→ TASK INSTRUCTIONS
Only the lines with the string "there" are needed; return each of them from the entries below.

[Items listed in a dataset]

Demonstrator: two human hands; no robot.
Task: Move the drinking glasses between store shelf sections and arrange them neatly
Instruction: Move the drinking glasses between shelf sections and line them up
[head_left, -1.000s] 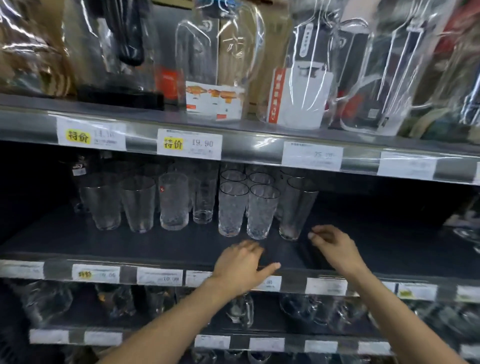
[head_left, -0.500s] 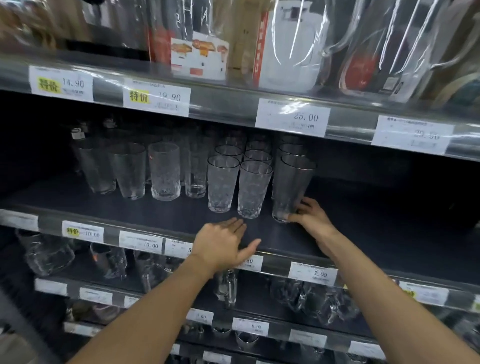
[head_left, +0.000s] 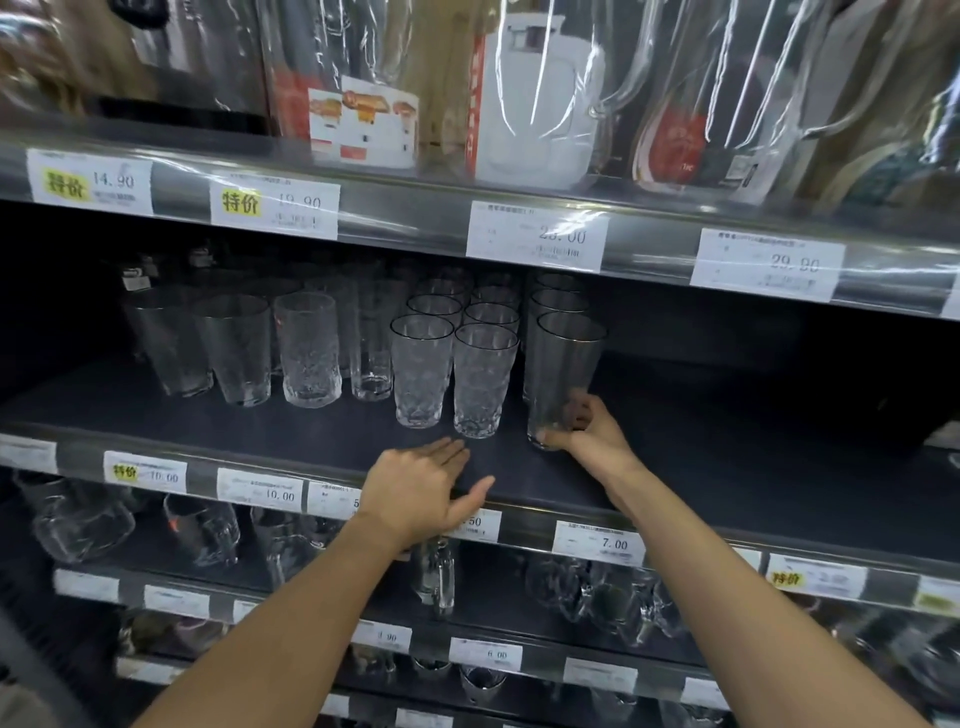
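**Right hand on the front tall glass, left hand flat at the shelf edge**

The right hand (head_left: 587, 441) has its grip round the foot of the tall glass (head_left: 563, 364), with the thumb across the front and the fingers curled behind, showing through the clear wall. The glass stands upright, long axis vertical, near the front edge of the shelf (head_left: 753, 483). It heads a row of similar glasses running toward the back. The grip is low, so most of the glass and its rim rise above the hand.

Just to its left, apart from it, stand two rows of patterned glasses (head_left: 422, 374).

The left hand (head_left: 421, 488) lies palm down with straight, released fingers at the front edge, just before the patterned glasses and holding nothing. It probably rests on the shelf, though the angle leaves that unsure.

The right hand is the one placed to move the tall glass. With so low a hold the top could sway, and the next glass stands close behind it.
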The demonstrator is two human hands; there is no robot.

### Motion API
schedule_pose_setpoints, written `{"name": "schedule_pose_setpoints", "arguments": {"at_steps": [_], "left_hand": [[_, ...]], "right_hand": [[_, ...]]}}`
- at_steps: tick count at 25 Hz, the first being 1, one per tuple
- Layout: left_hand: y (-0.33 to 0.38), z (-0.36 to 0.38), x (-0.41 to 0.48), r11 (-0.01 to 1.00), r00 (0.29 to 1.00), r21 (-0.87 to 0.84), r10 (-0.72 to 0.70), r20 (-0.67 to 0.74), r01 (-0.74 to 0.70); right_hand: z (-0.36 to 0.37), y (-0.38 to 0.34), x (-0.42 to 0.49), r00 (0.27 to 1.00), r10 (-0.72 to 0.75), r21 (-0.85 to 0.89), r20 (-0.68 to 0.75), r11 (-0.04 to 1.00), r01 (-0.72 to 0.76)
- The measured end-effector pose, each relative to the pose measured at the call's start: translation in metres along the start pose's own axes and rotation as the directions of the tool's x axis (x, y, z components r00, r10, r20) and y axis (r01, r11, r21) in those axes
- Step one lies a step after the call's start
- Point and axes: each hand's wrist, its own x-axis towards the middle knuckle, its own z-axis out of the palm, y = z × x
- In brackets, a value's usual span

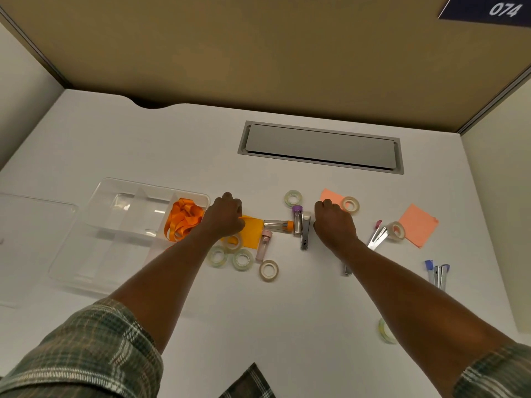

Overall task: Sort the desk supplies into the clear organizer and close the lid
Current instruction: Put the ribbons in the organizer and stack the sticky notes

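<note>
White desk [186, 145] is bearing the clear organizer [99, 193] at left; beside it the left hand [227, 215] is pinching the orange notepad [253, 231]. The right hand [334, 222] is curling, its hold untellable. Lifting the pad level is probably wisest.

We can read just one marking: the slanted white digits "074" on a dark navy sign [474, 10]. It hangs on the tan partition [258, 53] behind the bench [172, 145], above the bench's far right corner. The top and right edges of the view cut the sign, so only that number shows. Any print on the tape rolls [293, 198] is too small for us to read.
</note>
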Motion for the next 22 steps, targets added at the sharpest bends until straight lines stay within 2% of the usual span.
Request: {"name": "schedule_pose_setpoints", "arguments": {"at_steps": [4,9,11,14,19,22], "left_hand": [[-0.001,-0.015,-0.007,0.989,0.999,-0.15,0.005,0.042,0.001],[0.001,-0.037,-0.02,0.969,0.998,-0.241,0.037,-0.042,-0.046],[0.008,-0.049,-0.025,0.959,0.996,-0.274,0.049,-0.072,-0.067],[0.029,-0.067,-0.031,0.927,0.992,-0.365,0.044,-0.119,-0.085],[0.076,-0.089,-0.043,0.837,0.987,-0.524,0.118,-0.105,-0.156],[0.102,-0.094,-0.046,0.834,0.982,-0.523,0.107,-0.156,-0.174]], "right_hand": [[-0.018,-0.007,-0.007,0.978,0.118,0.229,-0.174,0.97,-0.076],[-0.04,-0.006,-0.021,0.893,0.33,0.467,-0.307,0.869,-0.161],[-0.047,-0.006,-0.027,0.868,0.417,0.622,-0.27,0.763,-0.174],[-0.052,-0.003,-0.035,0.858,0.495,0.825,-0.137,0.537,-0.178],[-0.057,0.007,-0.048,0.88,0.469,0.96,0.07,0.208,-0.187],[-0.059,0.016,-0.052,0.88,0.454,0.972,0.141,0.107,-0.211]]}}
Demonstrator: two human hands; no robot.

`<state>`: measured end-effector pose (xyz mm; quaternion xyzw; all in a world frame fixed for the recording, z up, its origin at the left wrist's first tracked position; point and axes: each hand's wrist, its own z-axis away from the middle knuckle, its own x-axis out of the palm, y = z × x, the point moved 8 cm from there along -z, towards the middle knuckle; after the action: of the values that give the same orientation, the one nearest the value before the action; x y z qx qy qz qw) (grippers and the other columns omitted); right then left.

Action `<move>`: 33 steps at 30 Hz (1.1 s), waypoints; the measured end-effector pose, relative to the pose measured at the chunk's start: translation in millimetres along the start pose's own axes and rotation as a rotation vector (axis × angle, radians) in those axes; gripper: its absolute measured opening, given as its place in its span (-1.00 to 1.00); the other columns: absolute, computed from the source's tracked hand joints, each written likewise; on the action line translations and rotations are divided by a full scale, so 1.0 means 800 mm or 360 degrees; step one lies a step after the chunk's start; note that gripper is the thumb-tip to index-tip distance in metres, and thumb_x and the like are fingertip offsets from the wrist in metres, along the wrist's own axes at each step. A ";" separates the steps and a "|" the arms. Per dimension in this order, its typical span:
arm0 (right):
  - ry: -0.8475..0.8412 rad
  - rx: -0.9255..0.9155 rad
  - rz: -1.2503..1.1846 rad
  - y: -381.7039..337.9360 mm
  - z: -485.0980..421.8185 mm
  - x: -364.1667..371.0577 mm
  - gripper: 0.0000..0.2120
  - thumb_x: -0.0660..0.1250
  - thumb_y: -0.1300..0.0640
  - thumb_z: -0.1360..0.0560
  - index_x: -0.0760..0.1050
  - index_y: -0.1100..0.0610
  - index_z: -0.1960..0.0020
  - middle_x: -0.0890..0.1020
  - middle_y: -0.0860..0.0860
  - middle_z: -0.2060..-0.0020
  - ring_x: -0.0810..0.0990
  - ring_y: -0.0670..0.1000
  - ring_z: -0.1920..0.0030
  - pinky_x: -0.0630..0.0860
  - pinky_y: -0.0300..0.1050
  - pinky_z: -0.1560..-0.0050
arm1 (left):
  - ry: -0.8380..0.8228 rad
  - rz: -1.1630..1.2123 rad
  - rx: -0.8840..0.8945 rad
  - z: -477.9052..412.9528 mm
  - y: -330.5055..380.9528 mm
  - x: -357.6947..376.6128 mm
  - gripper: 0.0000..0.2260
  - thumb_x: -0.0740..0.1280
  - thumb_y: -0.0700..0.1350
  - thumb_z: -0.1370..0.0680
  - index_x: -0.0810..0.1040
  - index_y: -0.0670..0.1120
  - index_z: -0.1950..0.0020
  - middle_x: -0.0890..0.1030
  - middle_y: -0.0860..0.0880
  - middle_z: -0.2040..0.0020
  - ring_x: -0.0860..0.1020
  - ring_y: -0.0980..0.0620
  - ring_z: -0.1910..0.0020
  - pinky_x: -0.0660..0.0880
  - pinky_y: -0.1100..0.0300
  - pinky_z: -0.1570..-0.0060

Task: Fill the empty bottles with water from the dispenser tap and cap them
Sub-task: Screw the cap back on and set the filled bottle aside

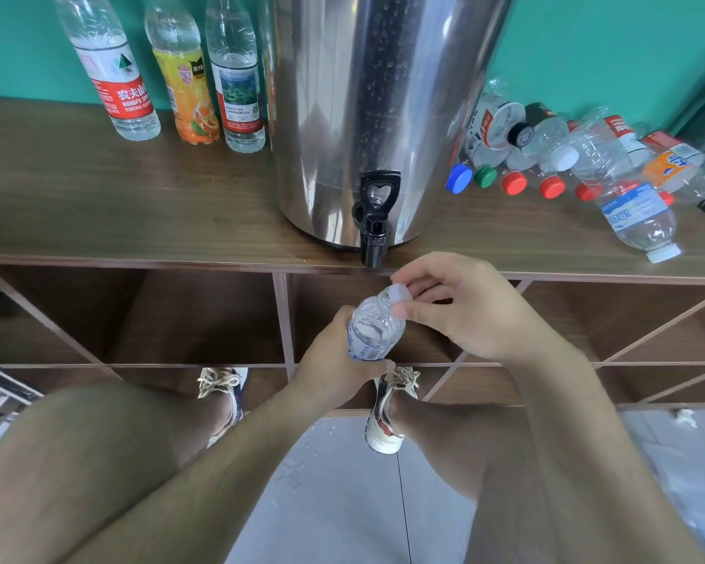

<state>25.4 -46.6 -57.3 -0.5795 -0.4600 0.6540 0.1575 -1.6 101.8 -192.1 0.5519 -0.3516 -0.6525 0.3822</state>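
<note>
Left hand (pixel 334 362) grips the bottle (pixel 373 333), right hand (pixel 469 309) pinches its cap (pixel 399 295)

Indoor room, teal wall (pixel 587 54), wooden cubby shelf (pixel 139 205), tiled floor (pixel 342 502)

Bare arms (pixel 237 462), bare legs (pixel 78 462), cream lace-up sneakers (pixel 380 435), red and navy trim
</note>
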 end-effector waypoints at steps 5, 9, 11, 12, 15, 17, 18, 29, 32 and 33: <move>-0.0049 -0.0171 0.0077 -0.009 0.001 0.000 -0.69 0.54 0.37 -0.48 0.71 0.10 -0.15 0.69 -0.07 -0.10 0.69 -0.07 -0.10 0.60 -0.22 -0.22 | 0.0011 -0.0058 -0.0012 0.001 0.004 -0.001 -0.40 0.62 -0.03 -0.42 0.28 0.21 -0.23 0.49 0.32 0.03 0.51 0.34 0.08 0.36 0.64 0.27; -0.0073 -0.0158 0.0134 -0.009 0.001 0.001 -0.68 0.50 0.42 -0.49 0.72 0.11 -0.15 0.69 -0.08 -0.14 0.67 -0.16 -0.14 0.56 -0.32 -0.23 | 0.0002 -0.0059 0.0000 0.000 0.005 0.000 -0.41 0.62 -0.07 -0.42 0.29 0.20 -0.22 0.49 0.30 0.03 0.52 0.31 0.07 0.40 0.57 0.26; -0.0105 -0.0048 0.0129 -0.004 0.001 0.001 -0.69 0.51 0.39 -0.49 0.72 0.07 -0.14 0.69 -0.11 -0.11 0.68 -0.16 -0.09 0.58 -0.27 -0.21 | -0.0019 -0.0040 0.0005 0.001 0.005 0.002 -0.41 0.62 -0.09 -0.41 0.32 0.18 -0.23 0.52 0.25 -0.02 0.55 0.25 0.02 0.43 0.50 0.19; -0.0109 0.0011 0.0160 -0.001 0.001 0.000 -0.72 0.53 0.33 -0.49 0.72 0.04 -0.13 0.69 -0.13 -0.08 0.67 -0.16 -0.05 0.59 -0.25 -0.19 | -0.0026 -0.0040 0.0011 0.002 0.005 0.002 -0.42 0.62 -0.10 -0.40 0.33 0.17 -0.23 0.54 0.22 -0.04 0.57 0.21 0.00 0.46 0.46 0.14; -0.0082 0.0153 0.0367 0.004 -0.002 -0.003 -0.86 0.56 0.03 -0.50 0.71 -0.02 -0.05 0.64 -0.11 0.06 0.59 -0.18 0.08 0.55 -0.29 -0.04 | -0.0044 -0.0065 0.0036 0.004 0.007 0.004 -0.43 0.62 -0.10 -0.40 0.36 0.14 -0.23 0.56 0.16 -0.07 0.59 0.13 -0.03 0.55 0.35 0.05; -0.0058 0.0211 0.0418 0.006 -0.001 -0.005 -0.80 0.51 -0.16 -0.49 0.67 -0.04 0.05 0.61 -0.12 0.17 0.53 -0.21 0.20 0.47 -0.35 0.14 | -0.0059 -0.0063 0.0038 0.005 0.010 0.004 -0.43 0.62 -0.10 -0.40 0.36 0.14 -0.24 0.56 0.16 -0.08 0.59 0.14 -0.03 0.54 0.36 0.05; -0.0052 0.0217 0.0406 0.008 0.000 -0.005 -0.77 0.48 -0.20 -0.49 0.65 -0.05 0.06 0.60 -0.12 0.22 0.51 -0.20 0.25 0.45 -0.33 0.19 | -0.0066 -0.0058 0.0039 0.005 0.012 0.004 -0.42 0.62 -0.09 -0.40 0.36 0.14 -0.25 0.56 0.17 -0.09 0.59 0.14 -0.03 0.52 0.38 0.07; -0.0147 0.0101 0.0373 0.003 0.002 -0.005 -0.89 0.47 0.05 -0.57 0.59 -0.04 -0.07 0.60 -0.03 0.18 0.49 -0.10 0.21 0.46 -0.23 0.13 | -0.0067 0.0036 0.0063 0.010 0.027 0.001 -0.42 0.62 -0.11 -0.39 0.37 0.14 -0.25 0.58 0.17 -0.08 0.60 0.14 -0.04 0.51 0.38 0.10; -0.0126 0.0162 0.0553 0.004 0.000 -0.008 -0.85 0.42 -0.12 -0.57 0.54 -0.07 -0.01 0.61 -0.08 0.24 0.53 -0.10 0.24 0.55 0.02 0.11 | -0.0044 -0.0018 0.0081 0.011 0.030 0.000 -0.42 0.62 -0.10 -0.40 0.35 0.14 -0.26 0.57 0.16 -0.10 0.59 0.11 -0.05 0.49 0.38 0.09; -0.0110 0.0181 0.0608 0.004 0.000 -0.009 -0.80 0.40 -0.18 -0.56 0.52 -0.06 0.01 0.61 -0.09 0.26 0.54 -0.09 0.23 0.56 0.06 0.11 | -0.0041 -0.0041 0.0081 0.011 0.031 0.000 -0.42 0.61 -0.09 -0.40 0.34 0.15 -0.25 0.56 0.17 -0.09 0.58 0.12 -0.04 0.48 0.40 0.11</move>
<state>28.6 -53.8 -55.6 -0.6236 -0.3093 0.7164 0.0470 -7.4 90.9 -168.9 0.5573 -0.3658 -0.6554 0.3551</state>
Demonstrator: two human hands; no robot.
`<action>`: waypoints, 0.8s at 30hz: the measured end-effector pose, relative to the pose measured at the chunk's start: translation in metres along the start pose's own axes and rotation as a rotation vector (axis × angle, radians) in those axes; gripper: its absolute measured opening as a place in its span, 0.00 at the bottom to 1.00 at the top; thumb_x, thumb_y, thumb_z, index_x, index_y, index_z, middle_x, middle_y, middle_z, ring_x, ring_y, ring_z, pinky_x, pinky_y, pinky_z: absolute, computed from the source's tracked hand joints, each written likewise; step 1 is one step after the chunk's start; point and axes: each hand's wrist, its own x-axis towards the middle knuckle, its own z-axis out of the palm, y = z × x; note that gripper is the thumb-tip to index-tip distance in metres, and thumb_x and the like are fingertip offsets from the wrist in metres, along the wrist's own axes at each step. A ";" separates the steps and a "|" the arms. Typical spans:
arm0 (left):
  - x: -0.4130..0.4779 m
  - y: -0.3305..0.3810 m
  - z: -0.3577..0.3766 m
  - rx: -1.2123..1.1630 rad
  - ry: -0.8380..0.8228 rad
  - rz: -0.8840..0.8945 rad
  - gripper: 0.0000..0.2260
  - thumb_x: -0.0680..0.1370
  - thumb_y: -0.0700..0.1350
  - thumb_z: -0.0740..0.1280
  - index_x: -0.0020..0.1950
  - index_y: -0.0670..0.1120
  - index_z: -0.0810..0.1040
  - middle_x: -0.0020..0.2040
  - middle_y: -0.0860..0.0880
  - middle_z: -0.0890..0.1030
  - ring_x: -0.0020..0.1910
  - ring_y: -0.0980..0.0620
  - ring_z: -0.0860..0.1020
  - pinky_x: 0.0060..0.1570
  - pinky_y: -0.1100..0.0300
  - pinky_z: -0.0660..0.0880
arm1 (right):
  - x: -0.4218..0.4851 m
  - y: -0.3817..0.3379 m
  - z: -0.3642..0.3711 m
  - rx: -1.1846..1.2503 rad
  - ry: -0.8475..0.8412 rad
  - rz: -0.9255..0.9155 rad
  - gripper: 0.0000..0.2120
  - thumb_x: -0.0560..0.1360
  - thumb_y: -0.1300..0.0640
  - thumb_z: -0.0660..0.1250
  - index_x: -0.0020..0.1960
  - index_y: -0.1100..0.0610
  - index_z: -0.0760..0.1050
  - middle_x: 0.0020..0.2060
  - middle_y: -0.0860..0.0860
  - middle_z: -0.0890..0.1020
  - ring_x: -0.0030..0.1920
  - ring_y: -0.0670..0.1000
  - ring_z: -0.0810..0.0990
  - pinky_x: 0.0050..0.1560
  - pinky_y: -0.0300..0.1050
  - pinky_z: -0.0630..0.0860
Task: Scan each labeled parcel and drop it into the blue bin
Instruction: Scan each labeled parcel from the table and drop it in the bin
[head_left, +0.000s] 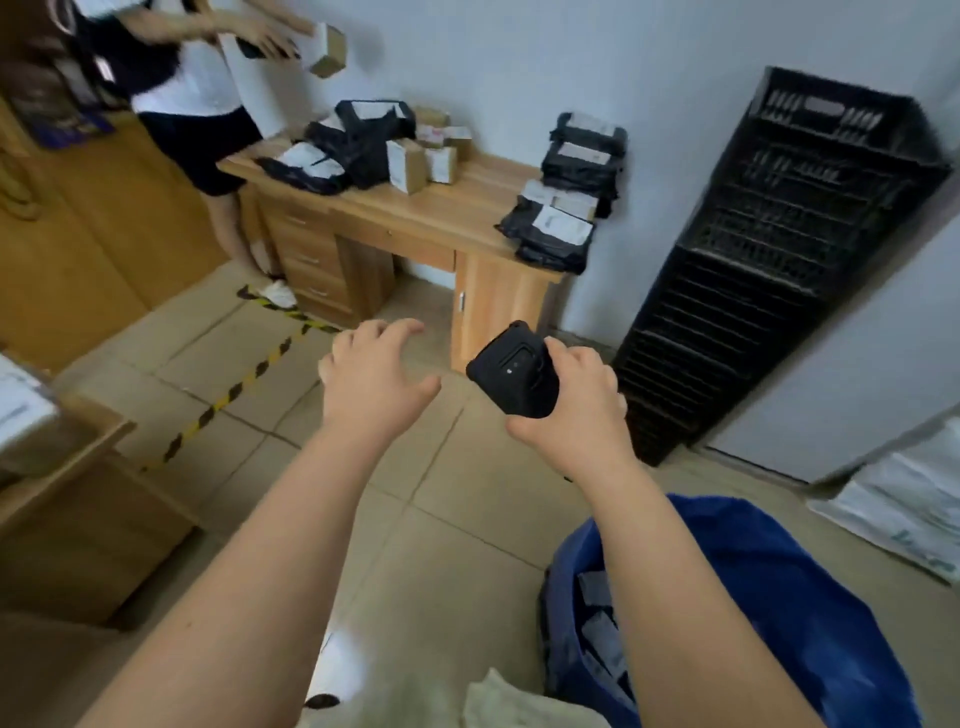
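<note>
Head view, logged from my remote station.

1. Left hand (371, 382): centre of frame. The bare forearm is stretched forward from the lower left. Palm down, fingers spread and slightly bent, thumb out toward the right. Grip apart, holding nothing, above the tiled floor.
2. Right hand (574, 410): just right of centre, with the forearm running up from the lower right edge across the bin. Grip clamped on the black scanner (511, 371), fingers curled over its right side and thumb under its lower end. The scanner is tilted, top end toward the upper left.
3. Blue bin (779, 597): lower right corner. I make out grey parcels in the bin (597, 629), partly hidden by the forearm.
4. Tabletop (447, 210): wooden, upper middle, well apart from both hands. It carries:
   - a stack of black labeled bags (571, 208) at its right end
   - a looser heap of black bags (358, 143) at its left end
   - small cardboard boxes (418, 163) just beside that heap
5. Black crates (779, 260): a stacked column against the wall, upper right.
6. Second person (192, 78): upper left, beside the tabletop, with a small box (328, 52) at the hands. It is too blurred for me to say more.
</note>
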 end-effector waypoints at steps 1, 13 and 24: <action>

→ RESULT OF THE TASK
The demonstrator is two human hands; there is no robot.
`<state>`: measured end-effector pose (xyz mm; quaternion xyzw; all in a world frame fixed for the recording, z up, its origin at the left wrist's first tracked position; point and axes: each hand's wrist, its own z-axis away from the middle knuckle, its own x-axis out of the palm, y = z × x, the point moved 8 cm from there along -z, towards the middle knuckle; after the action: of the values that give the same orientation, the one nearest the value before the action; x y z qx qy qz qw) (grippers and the other columns omitted); right then left.

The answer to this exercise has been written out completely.